» **INSTRUCTIONS FOR THE TASK**
What you return should be each line of the data containing the string "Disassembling".

Records from a data source

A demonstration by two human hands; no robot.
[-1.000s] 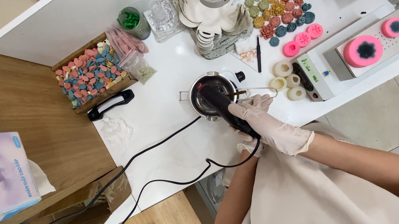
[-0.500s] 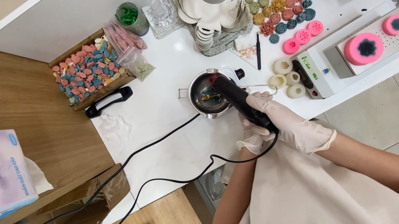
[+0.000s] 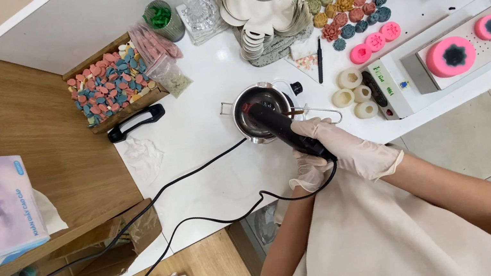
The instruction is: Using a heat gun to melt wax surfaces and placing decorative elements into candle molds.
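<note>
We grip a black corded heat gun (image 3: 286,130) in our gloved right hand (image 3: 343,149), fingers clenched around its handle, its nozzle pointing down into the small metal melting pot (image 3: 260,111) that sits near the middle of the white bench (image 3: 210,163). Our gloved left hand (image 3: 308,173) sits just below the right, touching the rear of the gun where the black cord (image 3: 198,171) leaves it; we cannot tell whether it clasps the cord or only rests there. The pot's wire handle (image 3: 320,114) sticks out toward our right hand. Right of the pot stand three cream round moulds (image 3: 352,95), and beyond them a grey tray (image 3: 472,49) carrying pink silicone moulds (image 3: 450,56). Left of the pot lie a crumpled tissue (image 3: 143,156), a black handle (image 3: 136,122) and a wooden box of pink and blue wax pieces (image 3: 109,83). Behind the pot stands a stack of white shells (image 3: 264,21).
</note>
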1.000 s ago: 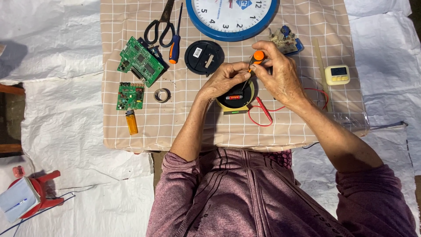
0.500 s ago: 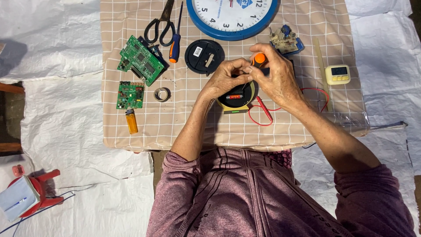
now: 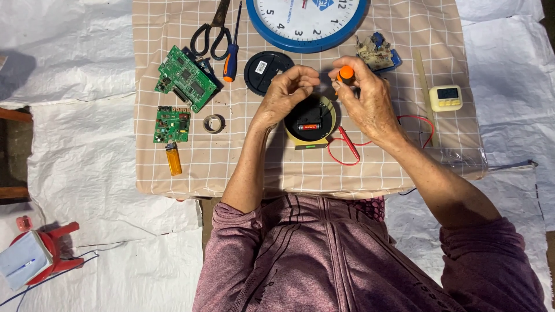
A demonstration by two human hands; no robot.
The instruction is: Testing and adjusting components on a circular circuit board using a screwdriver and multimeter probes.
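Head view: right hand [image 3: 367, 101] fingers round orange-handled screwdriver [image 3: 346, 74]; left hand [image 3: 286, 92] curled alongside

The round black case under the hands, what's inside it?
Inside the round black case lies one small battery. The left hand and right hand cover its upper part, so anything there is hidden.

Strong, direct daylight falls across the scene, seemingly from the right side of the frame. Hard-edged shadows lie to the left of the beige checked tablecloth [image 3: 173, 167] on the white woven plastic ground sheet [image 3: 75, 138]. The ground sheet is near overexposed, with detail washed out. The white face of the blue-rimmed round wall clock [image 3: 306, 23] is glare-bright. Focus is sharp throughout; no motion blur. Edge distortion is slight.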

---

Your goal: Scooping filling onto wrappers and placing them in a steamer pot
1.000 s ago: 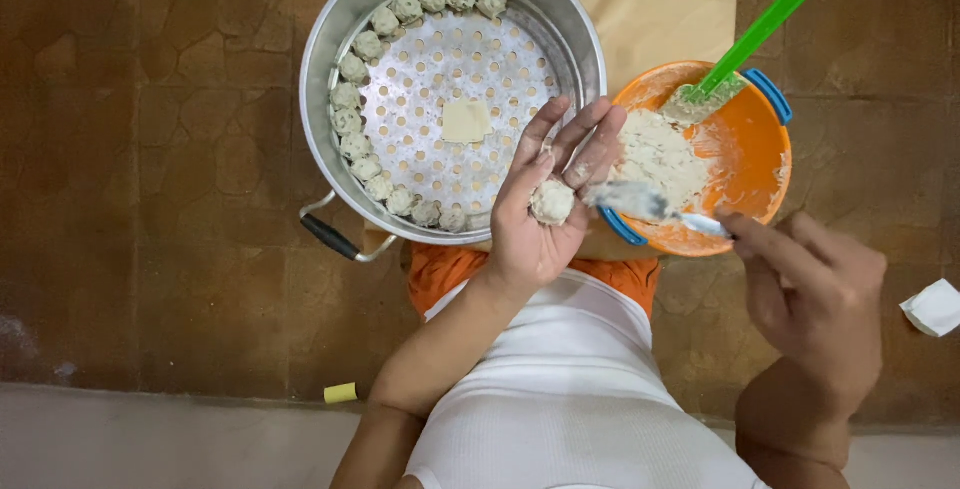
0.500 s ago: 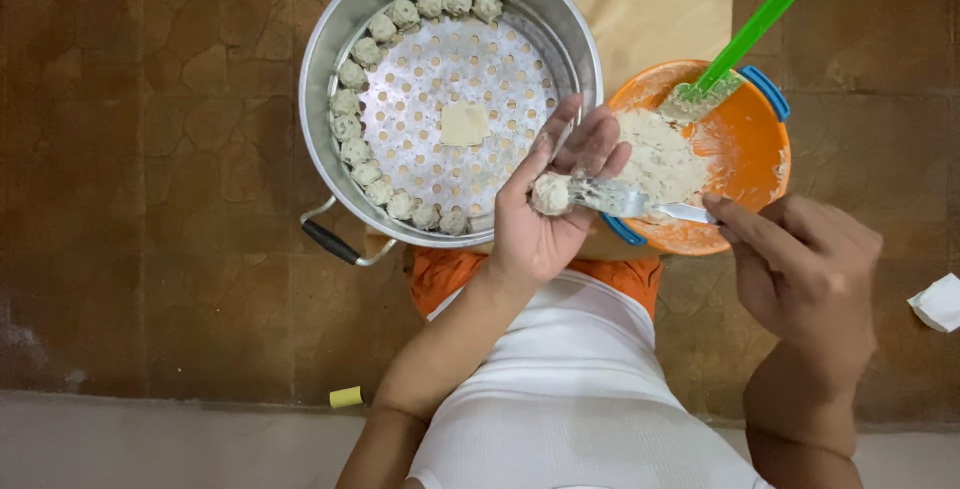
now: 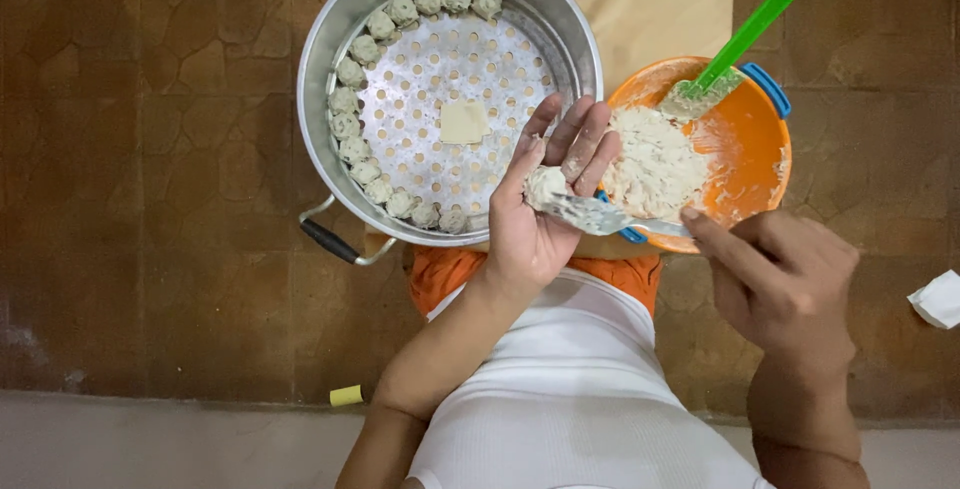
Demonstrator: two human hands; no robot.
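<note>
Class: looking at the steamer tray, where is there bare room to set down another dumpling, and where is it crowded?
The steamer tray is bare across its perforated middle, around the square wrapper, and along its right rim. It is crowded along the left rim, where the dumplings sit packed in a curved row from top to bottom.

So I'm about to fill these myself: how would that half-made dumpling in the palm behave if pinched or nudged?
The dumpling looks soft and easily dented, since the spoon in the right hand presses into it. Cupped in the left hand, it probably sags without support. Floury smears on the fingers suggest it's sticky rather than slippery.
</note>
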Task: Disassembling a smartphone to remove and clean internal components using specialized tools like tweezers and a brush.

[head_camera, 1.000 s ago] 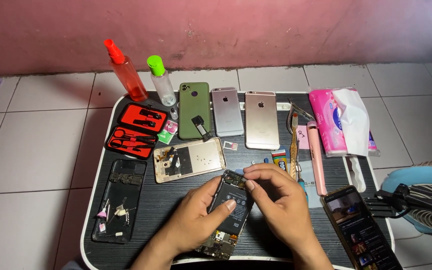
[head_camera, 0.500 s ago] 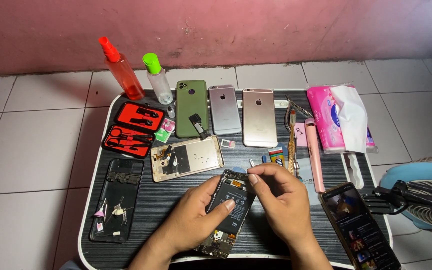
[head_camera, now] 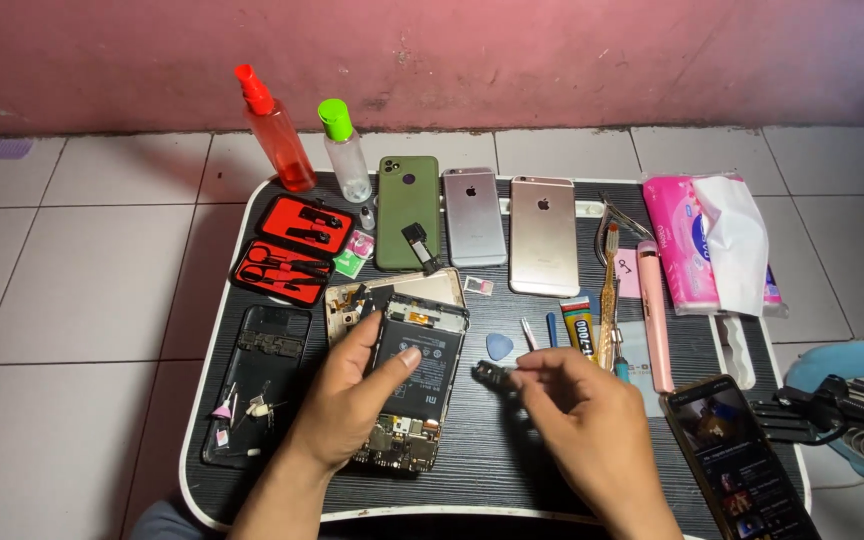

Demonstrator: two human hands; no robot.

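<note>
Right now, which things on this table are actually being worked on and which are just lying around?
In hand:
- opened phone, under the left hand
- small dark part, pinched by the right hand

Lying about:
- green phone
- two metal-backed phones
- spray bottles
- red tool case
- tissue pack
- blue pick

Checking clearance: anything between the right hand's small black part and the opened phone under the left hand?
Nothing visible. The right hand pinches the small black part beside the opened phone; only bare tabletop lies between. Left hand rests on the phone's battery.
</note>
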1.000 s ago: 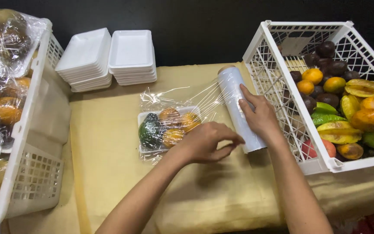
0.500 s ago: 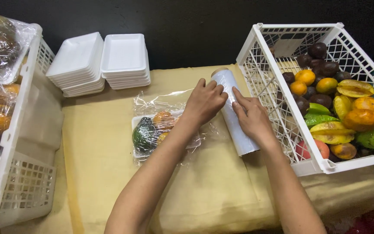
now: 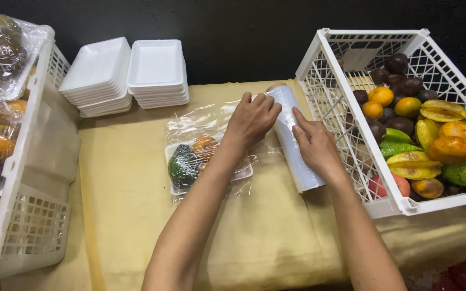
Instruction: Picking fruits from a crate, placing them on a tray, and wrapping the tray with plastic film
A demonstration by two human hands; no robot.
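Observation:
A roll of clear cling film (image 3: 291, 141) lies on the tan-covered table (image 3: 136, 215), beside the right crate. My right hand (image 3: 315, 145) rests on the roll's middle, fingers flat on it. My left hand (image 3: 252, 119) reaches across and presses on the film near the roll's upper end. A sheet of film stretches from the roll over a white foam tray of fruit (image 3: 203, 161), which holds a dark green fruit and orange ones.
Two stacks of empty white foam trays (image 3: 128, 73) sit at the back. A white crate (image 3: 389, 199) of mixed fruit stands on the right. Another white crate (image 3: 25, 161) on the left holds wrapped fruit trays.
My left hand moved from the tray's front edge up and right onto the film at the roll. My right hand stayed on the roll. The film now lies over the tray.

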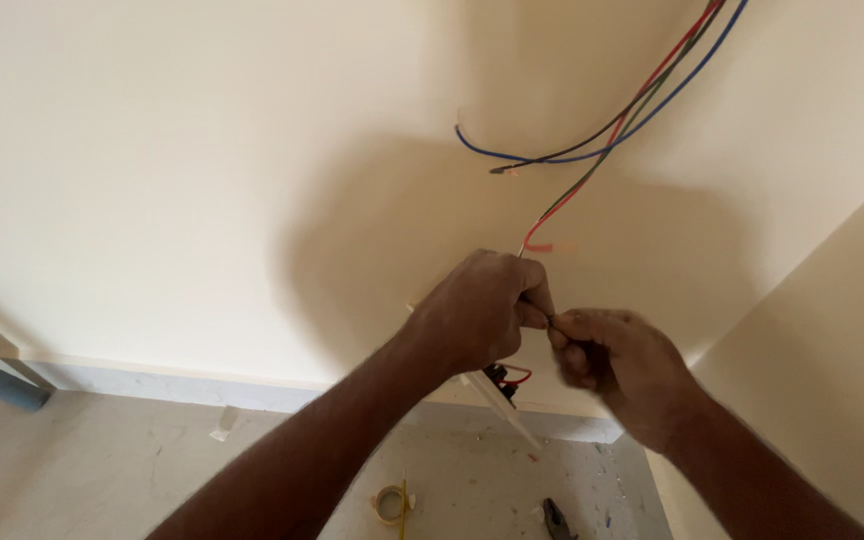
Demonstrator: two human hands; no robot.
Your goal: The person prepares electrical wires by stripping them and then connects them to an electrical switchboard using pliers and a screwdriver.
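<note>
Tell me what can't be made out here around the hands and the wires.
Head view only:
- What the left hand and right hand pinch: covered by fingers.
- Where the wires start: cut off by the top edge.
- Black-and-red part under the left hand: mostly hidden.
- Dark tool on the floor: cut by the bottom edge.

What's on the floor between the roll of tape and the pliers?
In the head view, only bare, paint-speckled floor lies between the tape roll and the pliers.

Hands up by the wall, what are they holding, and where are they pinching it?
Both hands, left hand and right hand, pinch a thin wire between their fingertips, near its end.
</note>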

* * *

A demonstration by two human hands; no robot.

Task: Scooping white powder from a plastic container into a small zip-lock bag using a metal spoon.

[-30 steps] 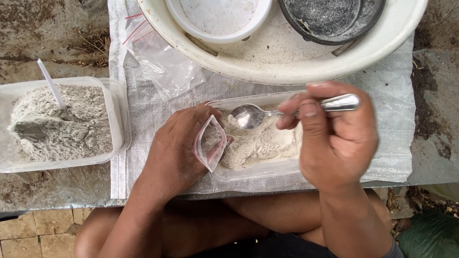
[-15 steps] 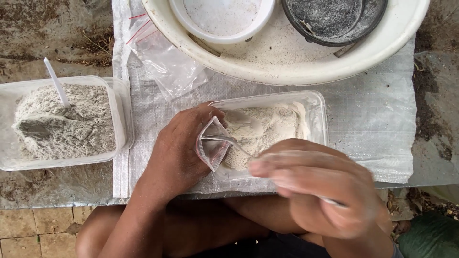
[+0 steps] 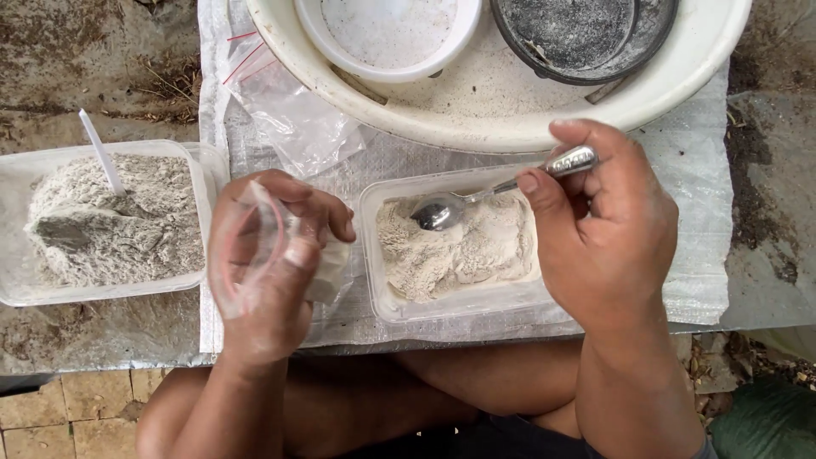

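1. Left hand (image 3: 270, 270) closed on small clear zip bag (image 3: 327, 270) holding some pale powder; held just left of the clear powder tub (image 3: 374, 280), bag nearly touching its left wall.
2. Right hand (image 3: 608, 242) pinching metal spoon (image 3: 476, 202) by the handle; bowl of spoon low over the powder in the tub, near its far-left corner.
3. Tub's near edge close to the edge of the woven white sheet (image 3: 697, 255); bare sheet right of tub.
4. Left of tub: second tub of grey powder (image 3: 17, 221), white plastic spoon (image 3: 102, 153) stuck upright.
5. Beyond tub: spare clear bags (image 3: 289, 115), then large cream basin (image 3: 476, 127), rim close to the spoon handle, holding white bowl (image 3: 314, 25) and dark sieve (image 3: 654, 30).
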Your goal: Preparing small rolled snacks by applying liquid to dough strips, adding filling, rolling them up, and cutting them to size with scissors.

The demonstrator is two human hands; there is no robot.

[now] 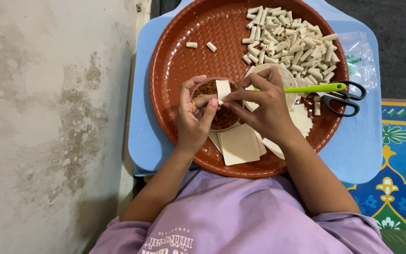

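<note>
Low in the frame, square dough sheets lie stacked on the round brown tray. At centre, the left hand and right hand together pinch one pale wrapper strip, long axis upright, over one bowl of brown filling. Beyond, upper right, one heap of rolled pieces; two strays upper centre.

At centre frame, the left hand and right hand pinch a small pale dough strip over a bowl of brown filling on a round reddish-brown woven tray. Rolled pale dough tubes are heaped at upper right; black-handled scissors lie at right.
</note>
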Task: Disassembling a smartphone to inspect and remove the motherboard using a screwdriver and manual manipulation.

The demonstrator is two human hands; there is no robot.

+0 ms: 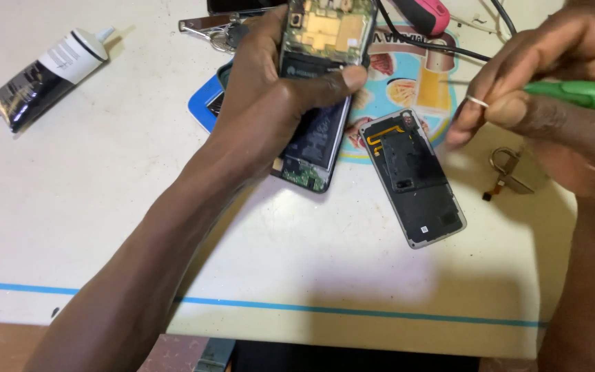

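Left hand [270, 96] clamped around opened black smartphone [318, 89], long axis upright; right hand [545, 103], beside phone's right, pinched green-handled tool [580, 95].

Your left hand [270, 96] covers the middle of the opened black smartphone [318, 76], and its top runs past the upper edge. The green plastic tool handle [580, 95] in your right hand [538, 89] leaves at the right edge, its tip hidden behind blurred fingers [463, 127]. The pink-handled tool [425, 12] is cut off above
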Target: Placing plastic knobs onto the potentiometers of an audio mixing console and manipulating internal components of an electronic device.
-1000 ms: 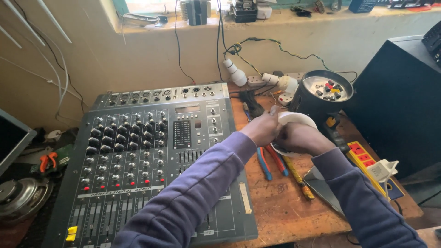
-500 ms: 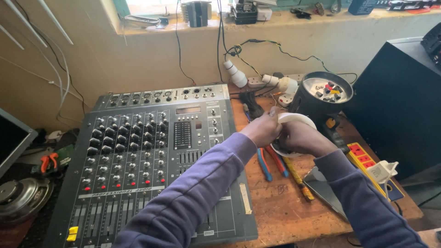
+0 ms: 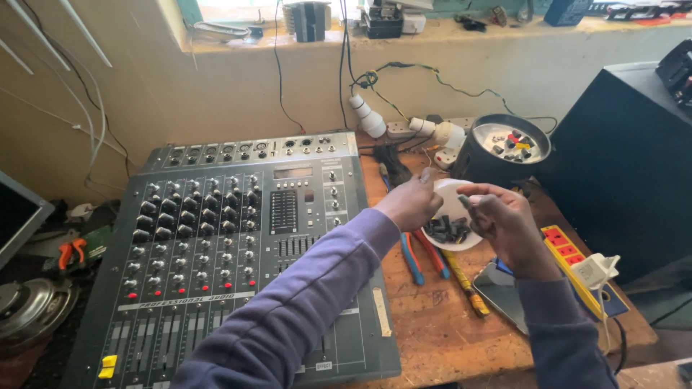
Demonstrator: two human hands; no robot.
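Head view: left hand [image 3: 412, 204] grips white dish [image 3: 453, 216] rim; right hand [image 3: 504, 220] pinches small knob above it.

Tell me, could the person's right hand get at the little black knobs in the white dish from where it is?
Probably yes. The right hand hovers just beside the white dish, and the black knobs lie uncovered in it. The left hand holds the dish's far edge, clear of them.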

» **RESULT FOR THIS EXERCISE**
Task: Disassembling a smartphone to remove and clean internal components using specialized tools like tweezers and a brush.
Task: Disassembling a smartphone to inspect and remove the motherboard using a screwdriver and manual manipulation.

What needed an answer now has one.